Most of those entering the IAPT programme undergo low intensity cognitive behaviour therapy (LICBT). This latter involves a reduction of the multifaceted protocols from randomised controlled trials to single elements of those protocols eg avoidance or cognitive restructuring, in the belief that this may resolve client’s difficulties. But over a decade on, there is no evidence that this minimalist approach makes a real-world difference.  It is still unknown ‘what, if any, low intensity intervention works with whom?’. 

The problem with reductionism is that it fails to acknowledge that  the whole is more than the sum of its parts. The multifaceted CBT protocols distilled for randomised control trials likely work because of the synergistic interactions of components, delivered by a particular type of agent (therapist). Simply providing ‘an agent’ or ‘a technique’ is not evidence based.

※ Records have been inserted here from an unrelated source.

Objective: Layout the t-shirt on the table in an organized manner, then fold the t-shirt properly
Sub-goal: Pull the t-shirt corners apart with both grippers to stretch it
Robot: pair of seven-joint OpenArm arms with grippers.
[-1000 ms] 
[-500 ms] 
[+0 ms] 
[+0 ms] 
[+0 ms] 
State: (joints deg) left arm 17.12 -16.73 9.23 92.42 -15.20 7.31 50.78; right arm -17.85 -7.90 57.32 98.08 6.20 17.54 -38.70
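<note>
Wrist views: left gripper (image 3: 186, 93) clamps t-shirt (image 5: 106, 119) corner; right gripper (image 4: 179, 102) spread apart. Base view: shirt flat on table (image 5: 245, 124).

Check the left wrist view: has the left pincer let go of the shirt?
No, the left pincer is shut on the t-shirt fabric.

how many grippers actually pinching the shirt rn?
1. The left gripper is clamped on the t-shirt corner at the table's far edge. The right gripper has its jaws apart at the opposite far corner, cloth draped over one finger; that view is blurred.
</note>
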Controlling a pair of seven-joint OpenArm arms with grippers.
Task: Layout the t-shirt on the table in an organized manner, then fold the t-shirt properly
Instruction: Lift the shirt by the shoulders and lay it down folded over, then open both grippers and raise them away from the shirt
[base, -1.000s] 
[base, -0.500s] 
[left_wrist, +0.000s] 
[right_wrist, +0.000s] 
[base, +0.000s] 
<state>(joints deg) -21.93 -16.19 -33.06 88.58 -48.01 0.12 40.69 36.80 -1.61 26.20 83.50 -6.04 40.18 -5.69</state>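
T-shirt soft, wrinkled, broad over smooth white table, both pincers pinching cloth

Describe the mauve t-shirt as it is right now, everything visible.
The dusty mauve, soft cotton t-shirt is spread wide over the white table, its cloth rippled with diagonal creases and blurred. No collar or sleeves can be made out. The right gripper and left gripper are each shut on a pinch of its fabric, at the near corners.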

A recent debate in the Journal Psychological Medicine, has focused around a paper by Read and Moncrief (2022)Moncrieff, J., & Read, J. (2022).[ Messing about with the brain: A response to commentaries on ‘Depression: Why electricity and drugs are not the answer’. Psychological Medicine, 1-2. doi:10.1017/S0033291722001088 https://www.cambridge.org/core/journals/psychological-medicine/article/messing-about-with-the-brain-a-response-to-commentaries-on-depression-why-electricity-and-drugs-are-not-the-answer/C93997DBF4D174D9807D0F65BD994999] highlighting the problem of reductionism when applied to antidepressants and ECT. Both treatments are based on the postulate that there is particular dysfunction in the brain largely responsible for depression, which these intervention rectify. However the search for such an organic deficit has been unsuccessful. These authors point that such interventions are no more effective than enhanced placebo for depression.  

Interestingly Read and Moncrief (2022) pin their hopes on psychological therapies by appealing to the results of randomised controlled trials of CBT for depression. However they are over-stepping the mark. The routinely provided CBT by IAPT has none of the hallmarks of CBT in the trials: the dosage of sessions is sub-therapeutic, no fidelity checks have been conducted to check that individuals actually receive appropriate CBT, there have been no independent assessors of outcome.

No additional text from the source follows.